Anomaly Detection

Anomaly Detection

LogPulse Anomaly Detection automatically learns normal behavior for each of your services and alerts you when metrics deviate from expected baselines. Powered by statistical analysis and AI-driven investigation, it catches issues before they become incidents.

Overview

The anomaly detection system continuously monitors your services by comparing real-time metrics against learned baselines. It uses a modified Z-score algorithm with time-of-day and day-of-week seasonality to minimize false positives while catching genuine issues early.

Automatic Baselines

Learns normal behavior from 7 days of historical data, updated hourly.

Smart Detection

Modified Z-score with IQR-based thresholds adapts to each service's patterns.

AI Investigation

Automated root cause analysis queries your logs to explain detected anomalies.

Adaptive Learning

Sensitivity auto-tunes based on your feedback to reduce noise over time.

How It Works

The detection pipeline runs continuously in the background with no manual setup required beyond activating your services.

1

Service Discovery

LogPulse automatically discovers services from your log data based on the source field.

2

Baseline Learning

Statistical baselines are computed hourly from a 7-day rolling window, grouped by day-of-week and hour-of-day.

3

Anomaly Detection

Current metrics are compared against baselines using modified Z-score. Deviations above the threshold trigger anomalies.

4

Correlation & Impact

Multiple anomalous metrics are correlated, severity is escalated, and downstream impact is analyzed via the dependency graph.

5

Notification & Response

Alerts are sent to configured channels (Slack, email, webhook, PagerDuty) filtered by minimum severity.

Service Discovery

LogPulse automatically discovers services by analyzing the source field in your logs. Any service with more than 100 log entries in the last 7 days is detected and added to your monitored services list.

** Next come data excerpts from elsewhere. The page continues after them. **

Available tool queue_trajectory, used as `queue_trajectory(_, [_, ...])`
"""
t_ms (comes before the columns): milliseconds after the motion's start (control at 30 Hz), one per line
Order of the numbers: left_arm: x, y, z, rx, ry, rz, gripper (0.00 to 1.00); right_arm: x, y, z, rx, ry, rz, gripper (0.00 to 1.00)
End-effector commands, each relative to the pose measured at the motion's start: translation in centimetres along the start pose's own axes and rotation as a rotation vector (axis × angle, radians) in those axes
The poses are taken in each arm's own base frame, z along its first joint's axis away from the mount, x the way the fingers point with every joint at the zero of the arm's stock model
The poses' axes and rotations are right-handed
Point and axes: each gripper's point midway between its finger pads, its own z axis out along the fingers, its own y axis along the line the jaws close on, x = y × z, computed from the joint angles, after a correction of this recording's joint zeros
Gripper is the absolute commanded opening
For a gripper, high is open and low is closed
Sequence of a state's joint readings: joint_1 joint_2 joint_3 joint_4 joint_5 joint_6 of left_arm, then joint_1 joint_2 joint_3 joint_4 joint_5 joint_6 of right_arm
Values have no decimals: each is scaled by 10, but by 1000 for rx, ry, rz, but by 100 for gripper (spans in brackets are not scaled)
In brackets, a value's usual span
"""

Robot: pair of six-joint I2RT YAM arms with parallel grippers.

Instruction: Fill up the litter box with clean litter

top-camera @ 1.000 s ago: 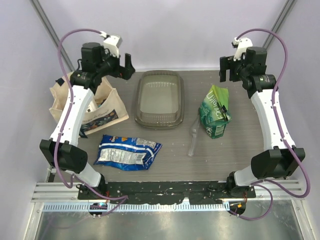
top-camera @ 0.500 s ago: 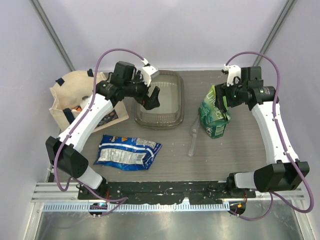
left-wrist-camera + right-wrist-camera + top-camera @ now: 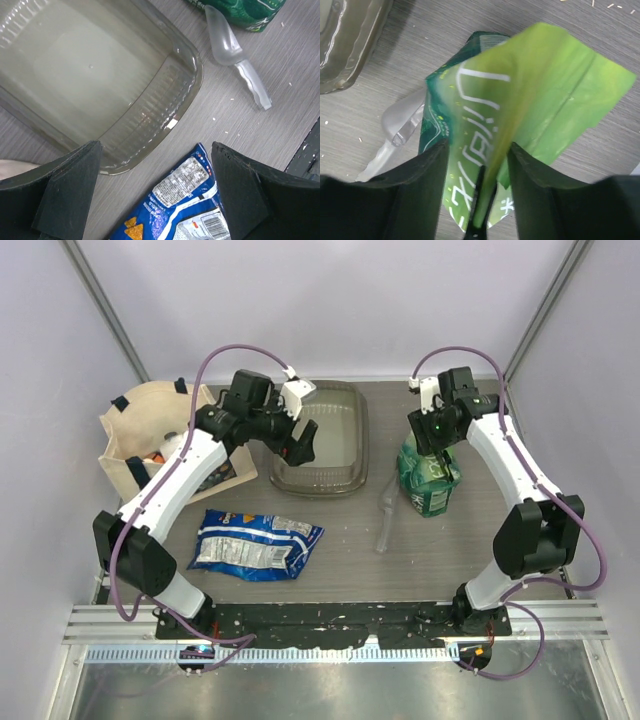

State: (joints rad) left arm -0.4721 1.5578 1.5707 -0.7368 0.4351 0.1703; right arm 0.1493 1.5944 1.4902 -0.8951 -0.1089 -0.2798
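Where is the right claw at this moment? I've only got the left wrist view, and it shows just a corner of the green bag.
Observer: The right claw is down over the green bag, whose upright top flap runs between its fingers.
Operator: Has it pinched the flap?
Observer: Not yet; a gap shows on each side of the flap.
Operator: Anything off to the left that I'm missing?
Observer: A beige tote bag stands left of the litter box, open at the top.
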Motion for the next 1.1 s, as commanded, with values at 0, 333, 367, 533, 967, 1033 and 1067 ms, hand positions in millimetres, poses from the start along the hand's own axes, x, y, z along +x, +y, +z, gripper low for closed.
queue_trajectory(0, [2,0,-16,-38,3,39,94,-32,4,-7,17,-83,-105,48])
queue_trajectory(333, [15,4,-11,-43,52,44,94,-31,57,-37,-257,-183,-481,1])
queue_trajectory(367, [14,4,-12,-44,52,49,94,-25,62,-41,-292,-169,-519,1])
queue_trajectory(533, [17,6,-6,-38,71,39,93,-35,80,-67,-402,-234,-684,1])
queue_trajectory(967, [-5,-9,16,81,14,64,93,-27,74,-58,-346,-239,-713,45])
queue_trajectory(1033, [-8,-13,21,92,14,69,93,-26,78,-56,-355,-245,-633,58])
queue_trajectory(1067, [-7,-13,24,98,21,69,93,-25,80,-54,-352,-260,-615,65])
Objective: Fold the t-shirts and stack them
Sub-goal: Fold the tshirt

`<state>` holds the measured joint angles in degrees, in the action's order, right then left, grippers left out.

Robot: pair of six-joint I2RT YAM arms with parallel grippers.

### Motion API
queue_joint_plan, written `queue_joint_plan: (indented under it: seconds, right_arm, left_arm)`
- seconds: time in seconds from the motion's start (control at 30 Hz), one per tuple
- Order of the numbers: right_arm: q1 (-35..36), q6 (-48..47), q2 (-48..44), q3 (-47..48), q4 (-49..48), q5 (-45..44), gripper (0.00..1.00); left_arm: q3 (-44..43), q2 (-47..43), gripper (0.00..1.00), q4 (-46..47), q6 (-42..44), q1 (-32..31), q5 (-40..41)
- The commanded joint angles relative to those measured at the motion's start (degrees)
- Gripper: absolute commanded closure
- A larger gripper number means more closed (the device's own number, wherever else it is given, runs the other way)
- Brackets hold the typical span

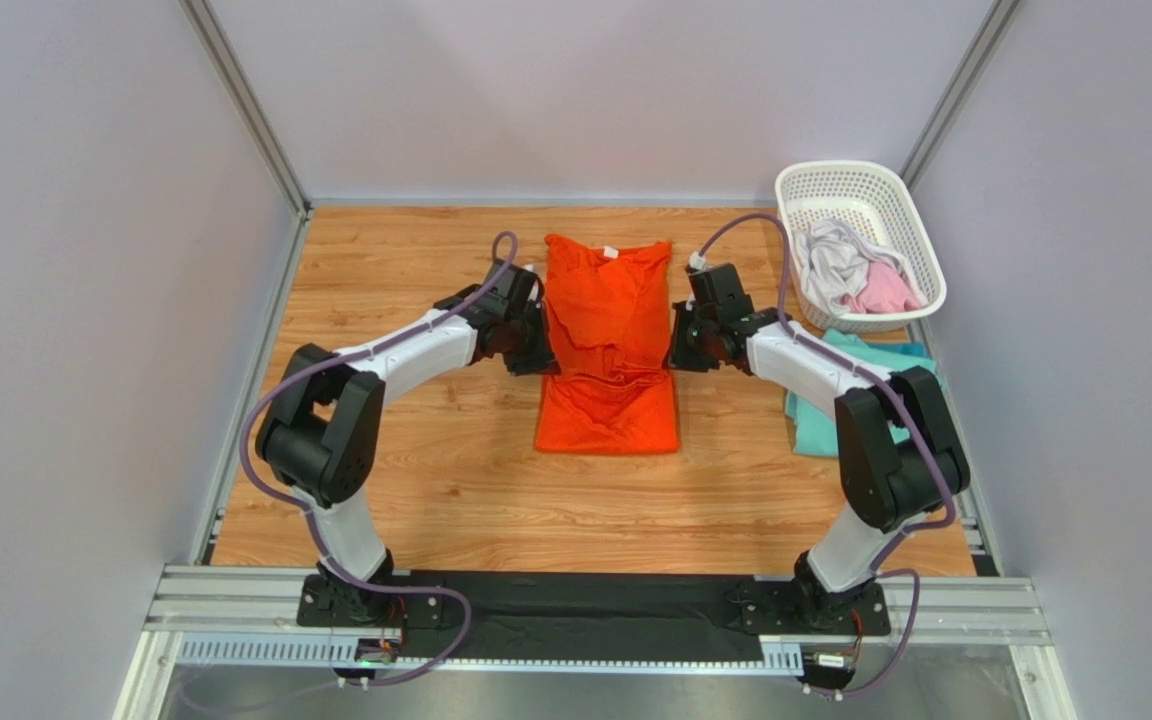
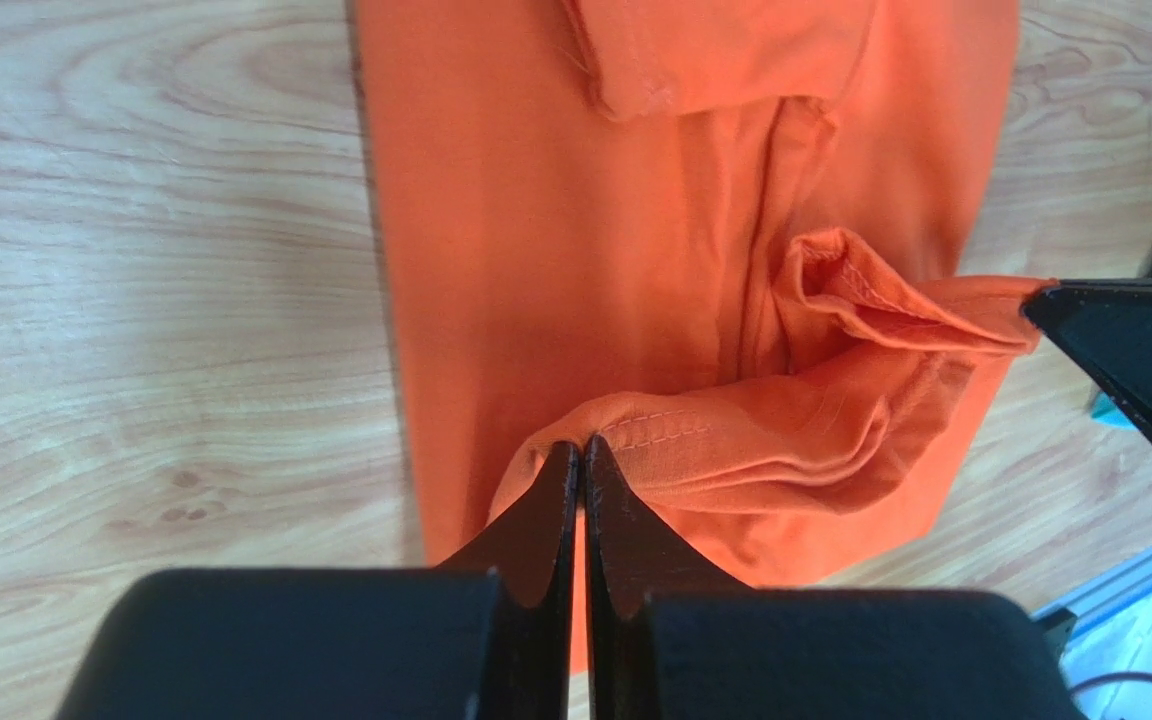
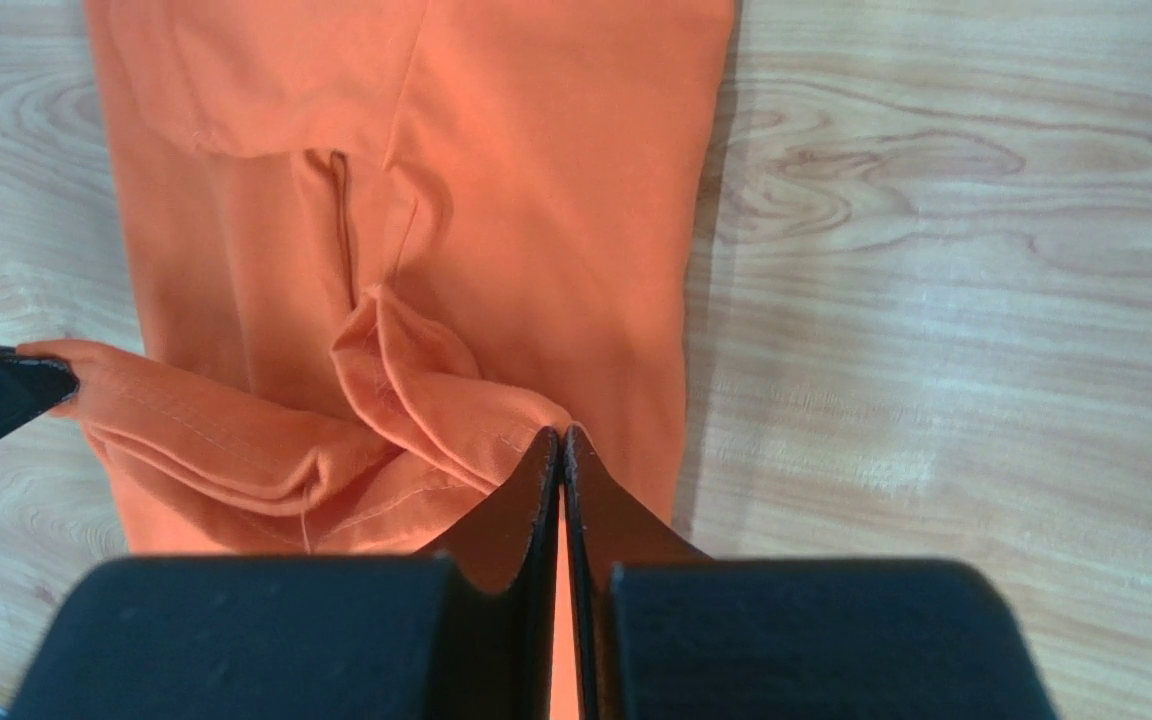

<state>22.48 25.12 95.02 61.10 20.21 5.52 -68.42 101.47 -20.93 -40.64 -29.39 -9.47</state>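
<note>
An orange t-shirt (image 1: pixel 608 323) lies lengthwise in the middle of the wooden table, collar at the far end. My left gripper (image 1: pixel 534 357) is shut on the hem at the shirt's left edge; in the left wrist view its tips (image 2: pixel 582 443) pinch the stitched hem (image 2: pixel 687 428). At the right edge my right gripper (image 1: pixel 683 357) is shut on the same hem, its tips (image 3: pixel 561 435) biting the cloth (image 3: pixel 432 405). The hem hangs raised and bunched between the two grippers over the flat shirt body (image 3: pixel 537 180). A teal t-shirt (image 1: pixel 815 428) lies under the right arm.
A white lattice basket (image 1: pixel 853 173) stands at the back right, holding a grey-white shirt (image 1: pixel 833 263) and a pink one (image 1: pixel 886 288). Grey walls close in the table on three sides. The arm bases sit on a rail at the near edge.
</note>
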Motion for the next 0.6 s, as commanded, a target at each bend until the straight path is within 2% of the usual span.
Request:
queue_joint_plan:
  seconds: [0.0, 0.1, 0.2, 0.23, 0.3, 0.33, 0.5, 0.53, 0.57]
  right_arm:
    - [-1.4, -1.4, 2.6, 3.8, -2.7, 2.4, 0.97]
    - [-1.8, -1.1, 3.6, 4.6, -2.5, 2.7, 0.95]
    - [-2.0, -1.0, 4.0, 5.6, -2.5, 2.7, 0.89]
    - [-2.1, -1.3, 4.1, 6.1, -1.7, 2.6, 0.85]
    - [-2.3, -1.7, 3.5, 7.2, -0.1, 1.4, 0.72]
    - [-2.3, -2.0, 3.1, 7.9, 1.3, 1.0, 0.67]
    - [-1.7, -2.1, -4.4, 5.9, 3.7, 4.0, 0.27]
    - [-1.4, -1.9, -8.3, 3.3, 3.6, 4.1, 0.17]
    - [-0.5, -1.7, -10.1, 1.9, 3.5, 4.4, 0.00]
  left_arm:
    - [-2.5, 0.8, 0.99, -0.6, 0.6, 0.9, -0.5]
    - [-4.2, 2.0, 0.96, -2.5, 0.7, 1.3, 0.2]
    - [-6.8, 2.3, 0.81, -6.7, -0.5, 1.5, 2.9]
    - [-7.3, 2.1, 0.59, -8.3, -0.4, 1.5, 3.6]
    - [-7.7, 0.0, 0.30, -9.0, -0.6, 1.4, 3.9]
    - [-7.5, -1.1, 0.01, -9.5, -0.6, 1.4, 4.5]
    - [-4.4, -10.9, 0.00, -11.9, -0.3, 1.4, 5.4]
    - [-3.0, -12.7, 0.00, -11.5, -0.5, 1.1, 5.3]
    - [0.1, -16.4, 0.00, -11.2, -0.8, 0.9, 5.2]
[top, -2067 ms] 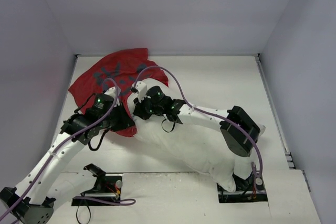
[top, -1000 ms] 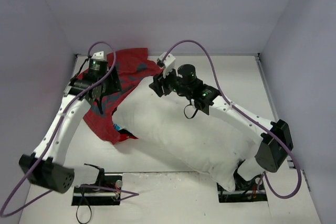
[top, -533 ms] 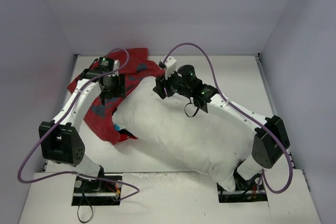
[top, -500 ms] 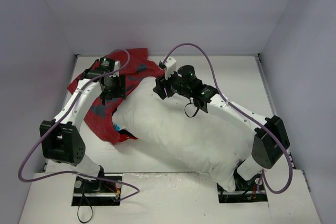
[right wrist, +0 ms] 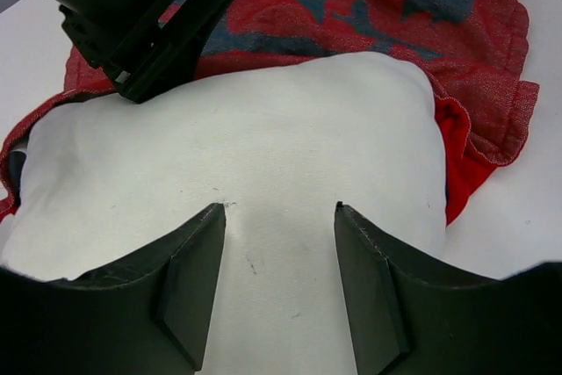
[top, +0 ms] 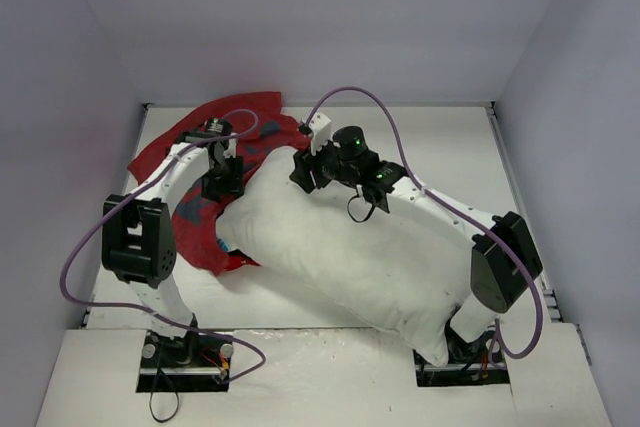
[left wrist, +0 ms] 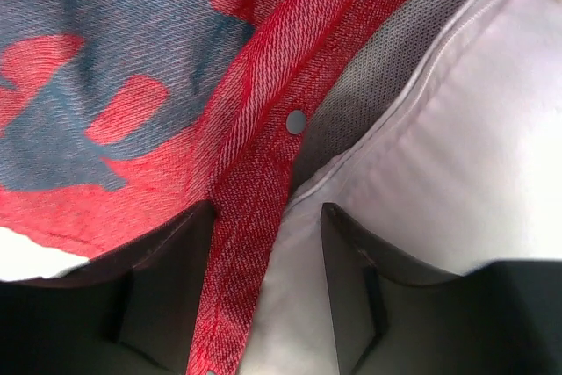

Discovered services start in a pending state. You can activate, pause, or ignore them from the Detect & Response dashboard.

StatusDescription
discoveredNewly found service, not yet monitoring. Awaiting activation.
activeActively monitored. Baselines are computed and anomalies are detected.
pausedMonitoring temporarily suspended. Baselines are retained.
ignoredService is excluded from monitoring entirely.
Tip: Discovery runs hourly. New services typically appear within an hour of first sending logs.

Baselines

Baselines represent the normal behavior of a service. They are computed from historical metrics and used as the reference point for anomaly detection.

Baseline Computation

Baselines are recalculated every hour using the last 7 days of metrics from the service_metrics_5m materialized view in ClickHouse. The following statistics are computed for each metric:

StatisticDescription
MedianThe middle value — robust against outliers.
Q1 (25th percentile)Lower quartile boundary of normal range.
Q3 (75th percentile)Upper quartile boundary of normal range.
IQRInterquartile range (Q3 - Q1), measures spread of normal values.
MeanAverage value over the baseline window.
Standard DeviationStandard deviation, measures overall variability.
Sample CountNumber of data points used to compute the baseline.

Time-Slot Baselines

Baselines are computed per day-of-week (0-6) and hour-of-day (0-23), giving 168 unique time slots per metric per service. This captures daily and weekly seasonality patterns.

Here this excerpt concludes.